松田の指が素早くファスナーを下ろし、硬く勃ち上がり始めた巽自身を引きずり出した。直に指を絡めて、律動的に巽を追い上げていく。
松田の与える快楽の強さに、巽の指が動きを止めた。
「あ??????っ」
そのまま、巽は松田の手の中に白い精を放った。
巽の耳元に口を寄せた松田が、くすくすと笑いながら囁いた。
「自分だけいくなんて、ずるいじゃないか」
熱い吐息をつく巽の首に腕を絡めて、そっと引き寄せる。
「俺もいかせてくれよ」
甘い声で囁いた松田の手が、巽の頭をそっと松田自身に押しつけた。
巽はどうしていいか分からないまま跪き、ファスナーを下ろして、硬く勃ち上がっている松田自身を引きずり出し、指を絡めた。
「その可愛い口でしてくれよ」
甘い毒のような囁きを巽の耳に注ぎ込み、松田の指が巽の唇をそろりと撫でた。松田の細い指が、薄く開いた巽の唇の間に滑り込み、こじ開ける。その手に誘われるまま、巽は、いきり立つ松田自身におずおずとくちづけた。
「タツ、ソフトクリーム好きだろ?」
脈絡のないような松田の言葉に、戸惑った巽が、目をしばたたかせる。松田自身にくちづけたまま見上げてくる巽に、松田は妖艶に微笑んで見せた。
「ソフトクリームを舐めるみたいにしてごらん」
松田に促されるまま、巽は、そろりと舌を出した。松田自身の先端に零れる先走りの愛液を、ソフトクリームを舐め取る様にそっと舐めてみる。青臭い松田の匂いを味わい、不思議な興奮に衝き動かされて、巽は、無心に松田自身に舌を這わせた。
「うまいぞ、タツ」
松田の濡れた声に誘われて、巽は、松田自身を呑み込んだ。松田のすべてを味わい尽くすかのように、丹念に舌を這わせる。

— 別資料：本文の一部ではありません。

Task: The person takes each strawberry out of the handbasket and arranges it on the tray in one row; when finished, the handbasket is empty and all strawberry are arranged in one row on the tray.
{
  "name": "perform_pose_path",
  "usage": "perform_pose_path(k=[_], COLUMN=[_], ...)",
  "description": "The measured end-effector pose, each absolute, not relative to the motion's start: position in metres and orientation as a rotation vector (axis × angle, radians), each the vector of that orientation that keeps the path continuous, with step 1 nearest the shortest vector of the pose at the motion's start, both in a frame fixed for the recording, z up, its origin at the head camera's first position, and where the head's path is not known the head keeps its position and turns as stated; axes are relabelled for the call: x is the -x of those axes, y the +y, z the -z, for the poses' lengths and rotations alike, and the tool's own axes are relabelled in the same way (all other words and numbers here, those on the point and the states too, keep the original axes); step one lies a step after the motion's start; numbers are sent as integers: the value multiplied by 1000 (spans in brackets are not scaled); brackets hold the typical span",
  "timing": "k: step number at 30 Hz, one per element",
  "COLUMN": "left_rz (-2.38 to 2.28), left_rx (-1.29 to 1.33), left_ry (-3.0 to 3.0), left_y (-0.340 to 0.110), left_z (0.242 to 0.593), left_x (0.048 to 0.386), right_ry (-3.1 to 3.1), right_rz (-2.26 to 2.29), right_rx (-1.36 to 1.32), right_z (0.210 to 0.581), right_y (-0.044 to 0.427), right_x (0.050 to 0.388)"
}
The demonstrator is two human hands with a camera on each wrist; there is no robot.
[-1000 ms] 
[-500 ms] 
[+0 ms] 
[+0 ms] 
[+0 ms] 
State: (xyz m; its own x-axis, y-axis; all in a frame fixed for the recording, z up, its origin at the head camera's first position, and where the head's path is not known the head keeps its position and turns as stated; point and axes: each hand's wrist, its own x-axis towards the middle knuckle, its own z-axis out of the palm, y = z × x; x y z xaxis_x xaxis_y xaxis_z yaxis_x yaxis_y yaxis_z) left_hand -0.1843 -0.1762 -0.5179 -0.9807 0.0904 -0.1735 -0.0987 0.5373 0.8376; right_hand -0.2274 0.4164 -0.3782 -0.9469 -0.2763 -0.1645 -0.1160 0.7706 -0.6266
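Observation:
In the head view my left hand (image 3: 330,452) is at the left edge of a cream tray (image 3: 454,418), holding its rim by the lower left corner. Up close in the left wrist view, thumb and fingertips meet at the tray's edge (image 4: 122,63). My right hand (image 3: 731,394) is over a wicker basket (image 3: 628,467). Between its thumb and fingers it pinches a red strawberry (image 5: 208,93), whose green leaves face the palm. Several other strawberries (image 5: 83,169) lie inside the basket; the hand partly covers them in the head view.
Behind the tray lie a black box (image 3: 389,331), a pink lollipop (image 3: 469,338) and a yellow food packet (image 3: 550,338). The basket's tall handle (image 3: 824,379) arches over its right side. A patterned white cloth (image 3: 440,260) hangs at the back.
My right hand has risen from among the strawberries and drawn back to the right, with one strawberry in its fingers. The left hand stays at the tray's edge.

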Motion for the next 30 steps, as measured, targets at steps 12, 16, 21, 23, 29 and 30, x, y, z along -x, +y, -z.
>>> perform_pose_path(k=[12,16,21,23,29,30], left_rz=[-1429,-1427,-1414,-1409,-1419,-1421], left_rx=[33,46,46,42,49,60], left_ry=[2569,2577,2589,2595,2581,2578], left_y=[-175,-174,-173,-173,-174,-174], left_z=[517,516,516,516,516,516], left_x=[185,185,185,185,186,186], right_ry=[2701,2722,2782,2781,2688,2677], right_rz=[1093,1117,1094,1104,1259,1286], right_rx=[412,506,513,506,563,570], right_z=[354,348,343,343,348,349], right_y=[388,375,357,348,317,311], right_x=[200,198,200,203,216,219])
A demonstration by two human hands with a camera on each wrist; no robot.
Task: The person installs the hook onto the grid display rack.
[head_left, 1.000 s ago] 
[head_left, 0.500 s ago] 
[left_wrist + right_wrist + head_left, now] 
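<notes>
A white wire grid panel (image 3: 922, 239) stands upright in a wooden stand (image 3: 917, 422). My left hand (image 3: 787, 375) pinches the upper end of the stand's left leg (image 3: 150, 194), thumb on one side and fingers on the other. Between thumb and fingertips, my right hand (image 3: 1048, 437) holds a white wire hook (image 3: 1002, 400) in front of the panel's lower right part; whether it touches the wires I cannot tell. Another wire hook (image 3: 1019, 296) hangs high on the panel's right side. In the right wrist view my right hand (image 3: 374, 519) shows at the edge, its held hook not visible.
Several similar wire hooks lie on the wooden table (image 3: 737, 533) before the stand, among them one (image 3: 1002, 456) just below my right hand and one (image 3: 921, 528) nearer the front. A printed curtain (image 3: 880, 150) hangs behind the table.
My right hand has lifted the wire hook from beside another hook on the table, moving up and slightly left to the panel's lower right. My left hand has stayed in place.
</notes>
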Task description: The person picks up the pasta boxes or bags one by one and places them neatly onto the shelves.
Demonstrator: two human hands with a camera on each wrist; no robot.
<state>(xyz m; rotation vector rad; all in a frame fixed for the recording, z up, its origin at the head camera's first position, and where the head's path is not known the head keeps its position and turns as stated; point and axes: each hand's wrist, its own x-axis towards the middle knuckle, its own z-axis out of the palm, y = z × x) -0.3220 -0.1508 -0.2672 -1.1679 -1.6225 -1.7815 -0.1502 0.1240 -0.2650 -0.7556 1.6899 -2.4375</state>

松田のしなやかな指が、巽の髪を柔らかく掴んだ。巽の口中を犯すように、腰を揺らめかせる。
「ふ」
甘く濡れた吐息を零して、松田が体を震わせると、巽の口中いっぱいに生暖かい愛液が溢れ出した。こくりと愛液を飲み込んだ巽の髪を撫でて、松田が微笑んだ。
「かわいいよ、タツ」
次はいったい何を賭けるのだろうか。
甘く切ない予感に胸を震わせて、巽は松田を見上げた。